As Python is an interpreter language, we recommend to use the IPython shell for rapid development and trying things out. It supports tab completion, history expansion and various other features. E.g. type help(glob.glob) or glob.glob? to see the help of the glob() function (the module must be imported beforehand).
Further Resources
- https://docs.python.org/3/tutorial/
Official Python tutorial.
- https://docs.python.org/3/library/index.html
Python library reference
- http://software-carpentry.org/
Very instructive video lectures on various computer related topics. A good starting point for learning Python and Version Control with Subversion.
- https://ipython.org/
An enhanced interactive Python shell.
- https://docs.scipy.org/doc/
NumPy and SciPy are the matrix based computation modules of Python. The allow fast array manipulation (functions in C). NumPy and SciPy provide access to FFTW, LAPACK, ATLAS or BLAS. That is svd, eigenvalues... ObsPy uses the numpy.ndarrays for storing the data (e.g. tr.data).

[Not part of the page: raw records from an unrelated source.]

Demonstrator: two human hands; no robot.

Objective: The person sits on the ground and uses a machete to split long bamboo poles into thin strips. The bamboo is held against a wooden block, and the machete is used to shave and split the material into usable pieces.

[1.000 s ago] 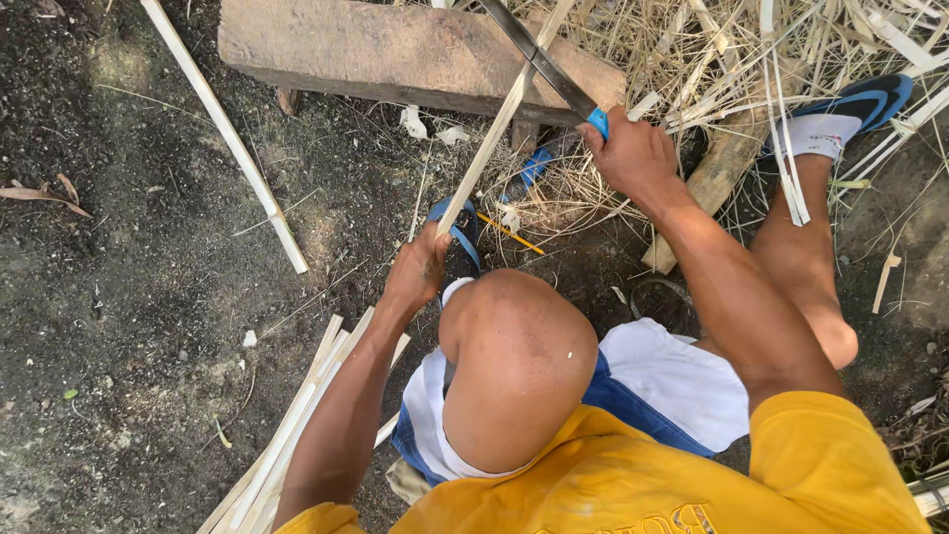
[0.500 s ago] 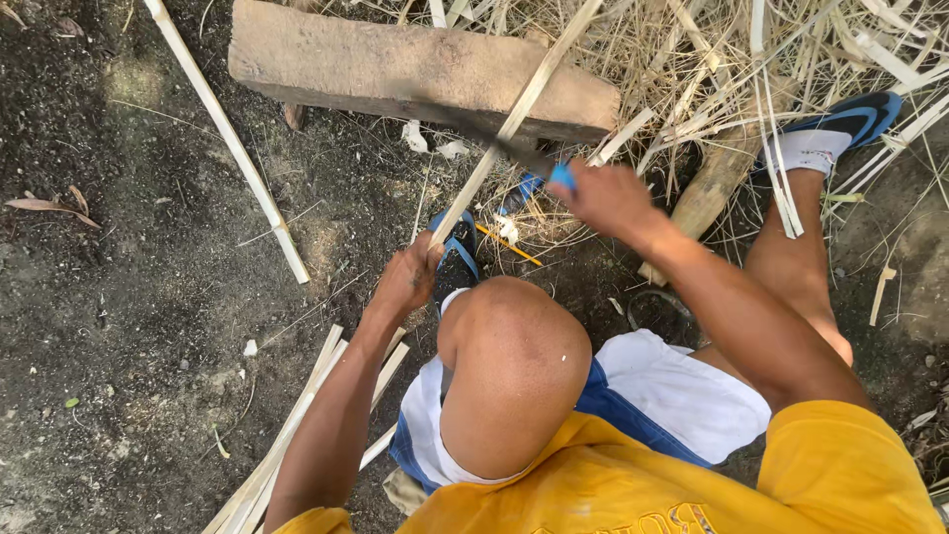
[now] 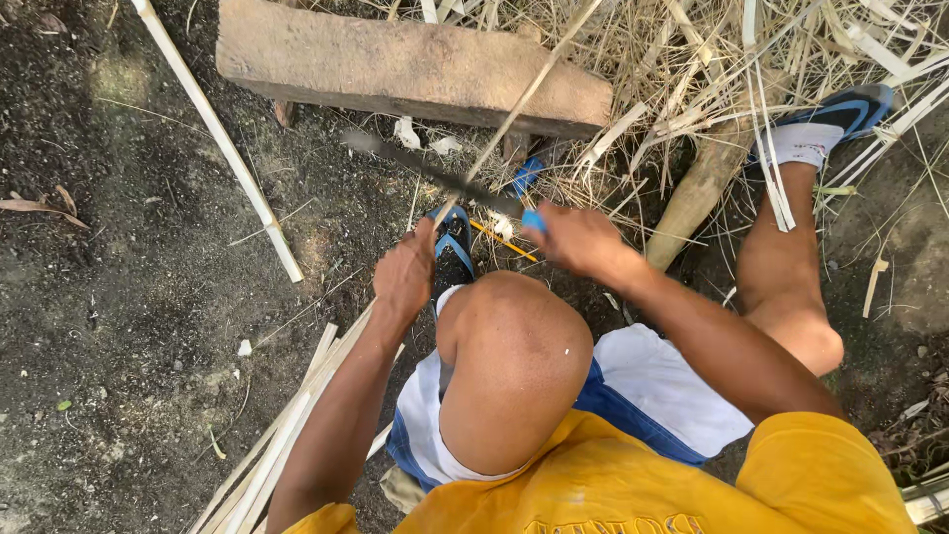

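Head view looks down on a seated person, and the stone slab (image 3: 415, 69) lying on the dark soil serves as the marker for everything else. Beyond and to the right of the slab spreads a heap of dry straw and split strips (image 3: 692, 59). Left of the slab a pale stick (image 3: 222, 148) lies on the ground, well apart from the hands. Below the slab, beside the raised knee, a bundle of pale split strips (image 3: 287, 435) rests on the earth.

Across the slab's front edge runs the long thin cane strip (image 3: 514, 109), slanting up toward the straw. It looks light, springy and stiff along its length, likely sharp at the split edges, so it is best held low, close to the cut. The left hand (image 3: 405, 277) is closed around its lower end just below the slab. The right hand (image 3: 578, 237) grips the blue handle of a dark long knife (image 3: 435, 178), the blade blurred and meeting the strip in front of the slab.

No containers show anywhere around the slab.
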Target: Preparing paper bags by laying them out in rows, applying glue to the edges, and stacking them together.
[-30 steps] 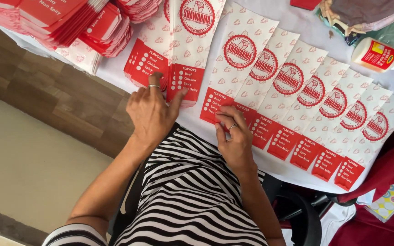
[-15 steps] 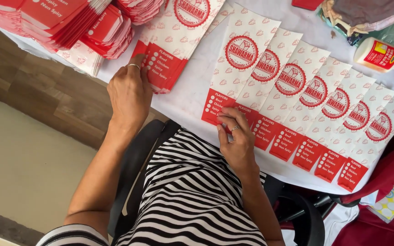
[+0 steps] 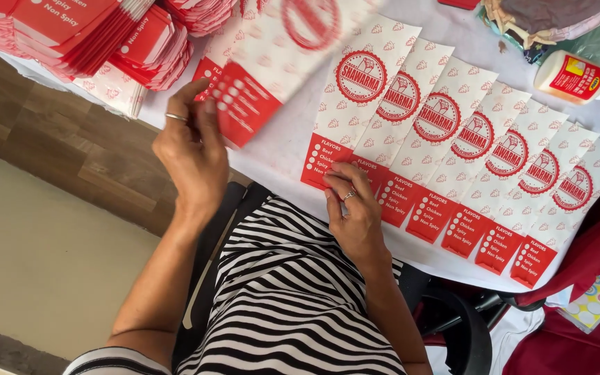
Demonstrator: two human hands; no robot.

- http://matplotlib.org/gallery.html
matplotlib is the 2-D plotting package for Python. The gallery is the market place which allows you to go shopping for all kind of figures. The source code for each figure is linked. Note matplotlib has even its own latex renderer.
- http://matplotlib.org/basemap/
Package plotting 2D data on maps in Python. Similar to GMT.
- https://trac.osgeo.org/gdal/wiki/GdalOgrInPython
Package which allows to directly read a GeoTiff which then can be plotted with the basemap toolkit.